▸ EXERCISE INSTRUCTIONS
The listing that follows should be duplicated character for character.

▸ AVAILABLE DATA
--------------------------------------------------
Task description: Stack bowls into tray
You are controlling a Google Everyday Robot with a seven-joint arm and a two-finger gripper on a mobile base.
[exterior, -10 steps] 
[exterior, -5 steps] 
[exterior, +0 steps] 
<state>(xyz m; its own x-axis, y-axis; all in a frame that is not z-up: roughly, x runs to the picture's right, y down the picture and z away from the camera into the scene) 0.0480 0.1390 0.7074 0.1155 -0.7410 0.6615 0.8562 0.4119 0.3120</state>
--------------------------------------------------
▸ TASK OUTPUT
Task description: Stack bowls into tray
You are controlling a Google Everyday Robot with a seven-joint arm and a two-finger gripper on a mobile base.
[exterior, -10 steps] 
[exterior, -5 steps] 
[exterior, +0 steps] 
<state>(xyz m; its own x-axis, y-axis; all in a frame that is not z-up: roughly, x runs to the picture's right, y down the picture and z away from the camera into the scene) 0.0480 0.1390 0.7074 0.1155 -0.7410 0.6615 0.8562 0.4119 0.3120</state>

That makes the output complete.